Publisher: Warner Bros. Games
Genre: Video GamesAction/Adventure
Release Date: 06/19/2012
Platform(s): Nintendo Wii, Xbox 360, PlayStation 3, PlayStation Vita, Nintendo DS, Nintendo 3DS, Windows
Online Enabled: No
ESRB Rating: E10+
ESRB Explanation: For Cartoon Violence
Price: 39.99-49.99
Common Sense Says: Vast world, fun superhero characters that finally talk!
Common Sense Rates It:
Parents need to know
Parents need to know that while LEGO Batman 2: DC Super Heroes offers its fair share of cartoony violence and fighting, it also promotes cooperation and incorporates plenty of puzzles into the action, working out kids' brains along with their thumbs. The characters are all portrayed as blocky LEGO figures, which minimizes the impact of the violence, but certainly doesn't negate it. Still, the superheroes here are of the colorful boy-scout variety (Superman even chides Batman for making a mess while stopping crime).
- Families can talk about the fighting in the game. Does portraying the characters as LEGO toys make the violence more palatable? Is the hand-to-hand combat different from the fighting where weapons are involved?
- Parents can also talk to kids about tie-in marketing. Does playing a LEGO video game make children want to buy LEGO toys? Or vice versa?
- Friends, siblings, and even parents can play cooperatively as a team. What is hard about working with a partner in a video game? What's nice about it?
What's the story?
In LEGO BATMAN 2: DC SUPER HEROES, the evil Joker and Lex Luthor team up in a plot to destroy all the LEGO brick buildings of Gotham City. Batman and Robin enlist the aid of their high-flying pal Superman (and eventually the entire Justice League, including Wonder Woman, Flash, Green Lantern, and more) to save the day. LEGO Gotham City, which can be explored freely in between story chapters, is a vast open game world filled with hidden challenges and bonus treasures. In addition to all the hero and villain characters that can be controlled by players, there are also loads of vehicles (land, sea, and air) that can be used for both exploration and combat.
Is it any good?
Lego Batman 2: DC Super Heroes offers something no LEGO game has offered before -- the ability to save your game in the middle of a level. Since some of these story levels can take up to forty minutes to play through, those save points are a huge relief (though it would be nice if they didn't disappear as soon as you used them once). It's also fun to finally hear the LEGO mini-figures speak, which allows for great comic interplay between the heroes in cinematic sequences. And the vast open world means there's so much more to do beyond the main plot. Aside from some potential dizzying when the split-screen kicks in, this is another great co-op experience from LEGO.
How to play
Playbility: The controls are easy to pick up and intuitive to use, though camera angles can sometimes make things more difficult than they need to be, mostly due to the split-screen effect during multiplayer sessions. It's great that characters don't need to stick together the entire time, but thanks to the vast size of the game world, characters can sometimes end up so far from one another that it's problematic.
The Good Stuff
Messages: Teamwork is an essential part of all the LEGO video games, but it may never have been a more crucial gameplay element than it is here. So many sections of the story require multi-character cooperation. This is a superhero action game, though, so be prepared for lots of fighting (not always the best message).
Role Models: The superheroes are, well, heroes -- of the classic kind, too. These are the kind of colorful heroes that represent truth, justice, and the American way. There's never a call for help that they won't answer. Even Batman, who is the darkest and broodiest of the bunch, never comes anywhere near the tortured intensity of the character's movie portrayals.

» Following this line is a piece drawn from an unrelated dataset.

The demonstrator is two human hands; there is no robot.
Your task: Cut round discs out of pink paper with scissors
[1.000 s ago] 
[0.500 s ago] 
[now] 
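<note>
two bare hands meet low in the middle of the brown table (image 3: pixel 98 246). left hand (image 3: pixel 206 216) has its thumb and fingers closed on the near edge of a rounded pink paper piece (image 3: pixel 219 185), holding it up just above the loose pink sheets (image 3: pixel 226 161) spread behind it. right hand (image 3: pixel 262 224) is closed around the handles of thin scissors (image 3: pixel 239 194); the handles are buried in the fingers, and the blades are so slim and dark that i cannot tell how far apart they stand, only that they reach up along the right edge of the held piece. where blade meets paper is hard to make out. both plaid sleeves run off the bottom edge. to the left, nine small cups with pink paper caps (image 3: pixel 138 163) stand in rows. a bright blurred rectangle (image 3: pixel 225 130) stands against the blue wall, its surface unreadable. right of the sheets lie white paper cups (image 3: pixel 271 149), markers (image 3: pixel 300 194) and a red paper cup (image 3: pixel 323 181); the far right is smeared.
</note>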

Ease of play: The controls are easy to pick up and intuitive to use, though camera angles can sometimes make things more difficult than they need to be, mostly due to the split-screen effect during multiplayer sessions. It's great that characters don't need to stick together the entire time, but thanks to the vast size of the game world, characters can sometimes end up so far from one another that it's problematic.
What to watch out for
Violence There's plenty of comic-book combat to go around, including some major brawls with loads of bad guys to beat up. The action is all incredibly cartoony, though, as all the punches, kicks, heat-ray blasts, boomerang throws, etc. come from stubby little LEGO mini-figures. Characters break up into their component LEGO parts when defeated. Gunfire and explosions also come into play during vehicle-based levels.
Sex: Not an issue
Language: Not an issue
Consumerism: The game is not subtle about its ties to both the LEGO toy line and the DC Comics superhero franchises.